Outreach to utilities and state energy and environmental regulators continues, Utech said. The EPA and the White House will use the input “to make what we think is a strong workable proposal even better,” he explained. The goal is a rule that “maintains reliability and is cost-effective while driving carbon down and driving more clean energy into the power sector.”
Climate change
The President views climate change as one of the most significant challenges we face and believes we have an obligation to act so we don’t leave a degraded planet to our children and grandchildren, Utech said.
“If you look at the surveys, most Americans understand the basics on climate and don’t challenge the science,” he said. “Where we need to make up ground is in where climate ranks as a voting priority.”
With its National Climate Assessment, the White House intended to demonstrate what climate change impacts mean at a more granular level and change the public’s perception of it “from something nebulous and 20 or 30 years down the road to something people can relate to in their backyards, their communities, and their livelihoods.”
The President also knows that climate change is “a huge economic opportunity,” Utech added. “Clean energy is already creating jobs. It is important to debunk the notion it is bad for the economy. That is the reflexive pushback we get in Washington.”
The administration, from the President down, has been working for international buy-in because “the only effective solution is a global solution,” Utech said. The just-announced joint China-U.S. agreement on emissions reductions “will give huge momentum for the Paris 2015 climate talks,” he said, “and it is hugely positive for the wind industry.”
Opportunity and challenge
In return for the U.S. commitment to cut its emissions 26% to 28% from 2005 levels by 2025, China agreed to peak its emissions by 2030 and expand its zero-emission energy sources to 20% by 2030. Between now and 2030, Utech said, China will have to build “the equivalent of a new nuclear plant or 500 wind turbines or about 200,000 rooftop solar installations every week.”

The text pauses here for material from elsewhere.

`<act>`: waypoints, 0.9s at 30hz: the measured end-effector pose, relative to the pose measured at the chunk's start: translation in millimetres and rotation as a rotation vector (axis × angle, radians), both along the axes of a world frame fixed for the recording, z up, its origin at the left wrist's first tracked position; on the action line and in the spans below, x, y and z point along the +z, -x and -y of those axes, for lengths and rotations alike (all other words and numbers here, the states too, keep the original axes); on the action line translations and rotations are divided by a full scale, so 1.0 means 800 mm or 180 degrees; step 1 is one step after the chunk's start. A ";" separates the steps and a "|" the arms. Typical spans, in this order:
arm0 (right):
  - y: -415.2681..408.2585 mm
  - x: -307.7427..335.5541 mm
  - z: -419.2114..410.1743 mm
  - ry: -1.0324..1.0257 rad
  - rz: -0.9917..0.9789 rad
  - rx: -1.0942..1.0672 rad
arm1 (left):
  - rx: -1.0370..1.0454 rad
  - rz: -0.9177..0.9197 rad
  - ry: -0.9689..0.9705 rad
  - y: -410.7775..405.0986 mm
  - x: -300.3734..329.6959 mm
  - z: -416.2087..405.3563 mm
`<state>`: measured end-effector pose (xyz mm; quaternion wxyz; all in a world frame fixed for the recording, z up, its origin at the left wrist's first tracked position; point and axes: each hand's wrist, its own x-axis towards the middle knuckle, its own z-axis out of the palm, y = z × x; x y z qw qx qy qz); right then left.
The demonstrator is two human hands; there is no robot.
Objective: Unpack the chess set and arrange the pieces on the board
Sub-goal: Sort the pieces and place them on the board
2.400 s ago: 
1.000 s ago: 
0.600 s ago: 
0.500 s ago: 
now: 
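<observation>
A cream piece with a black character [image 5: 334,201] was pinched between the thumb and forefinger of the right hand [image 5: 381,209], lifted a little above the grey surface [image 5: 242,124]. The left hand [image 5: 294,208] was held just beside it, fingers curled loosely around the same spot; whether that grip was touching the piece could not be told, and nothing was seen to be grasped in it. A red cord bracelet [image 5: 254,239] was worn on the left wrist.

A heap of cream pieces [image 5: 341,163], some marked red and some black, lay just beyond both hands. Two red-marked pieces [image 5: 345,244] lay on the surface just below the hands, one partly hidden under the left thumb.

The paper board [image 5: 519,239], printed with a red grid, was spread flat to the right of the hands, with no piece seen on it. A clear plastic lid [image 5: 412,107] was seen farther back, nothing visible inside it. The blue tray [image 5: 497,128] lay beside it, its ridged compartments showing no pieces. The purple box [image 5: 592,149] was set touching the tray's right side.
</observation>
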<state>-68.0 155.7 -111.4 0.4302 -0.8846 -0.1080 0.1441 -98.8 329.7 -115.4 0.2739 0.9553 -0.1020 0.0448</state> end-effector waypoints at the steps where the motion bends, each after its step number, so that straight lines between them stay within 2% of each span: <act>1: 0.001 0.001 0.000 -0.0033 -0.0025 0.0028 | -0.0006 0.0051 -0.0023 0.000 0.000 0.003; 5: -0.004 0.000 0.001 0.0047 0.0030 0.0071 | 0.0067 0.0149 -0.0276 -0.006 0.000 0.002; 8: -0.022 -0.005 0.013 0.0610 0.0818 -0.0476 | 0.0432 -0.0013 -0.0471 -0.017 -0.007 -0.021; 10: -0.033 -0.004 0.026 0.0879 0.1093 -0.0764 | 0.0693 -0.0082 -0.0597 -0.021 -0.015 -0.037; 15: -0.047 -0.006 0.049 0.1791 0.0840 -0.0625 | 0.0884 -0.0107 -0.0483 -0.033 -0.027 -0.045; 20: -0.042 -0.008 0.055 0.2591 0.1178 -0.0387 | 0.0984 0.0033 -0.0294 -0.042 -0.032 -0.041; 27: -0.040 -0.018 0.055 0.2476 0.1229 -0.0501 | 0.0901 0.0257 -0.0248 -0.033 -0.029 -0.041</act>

The White House expects the agreement to spark investment and innovation in clean energy generally, and especially in wind. Wind’s recent statistics are “astounding,” Utech said, noting that in the past 5 years the industry drove its prices down more than 50%, took the world lead in wind-generated electricity and produced a third of new U.S. generation, provided over 50,000 jobs, and brought its total manufacturing facilities to over 560.
Some fossil fuel-reliant states and utilities have initiated law suits to stop the Clean Power Plan. Utech does not see those as threats. Challenges will go to the D.C. Circuit Court, which has repeatedly upheld EPA’s right to act on emissions under the authority of the Clean Air Act. If a challenge goes to the Supreme Court, it is unlikely to be decided before 2019, by which time progress would make the decision moot.
The recent change in Congressional leadership could, however, affect implementation. “We have more unified opposition now,” he acknowledged. “There are many scenarios by which Congress might try to stop or alter our enforcement of this but we are confident we will prevail.”
Asked if the President would veto Congressional legislation to block the plan, Utech said, “the Clean Power Plan is the lynchpin of the President’s climate action. It is the core of what we are doing to reduce emissions and to get a long term framework in place for the power sector. We’re committed to seeing it through.”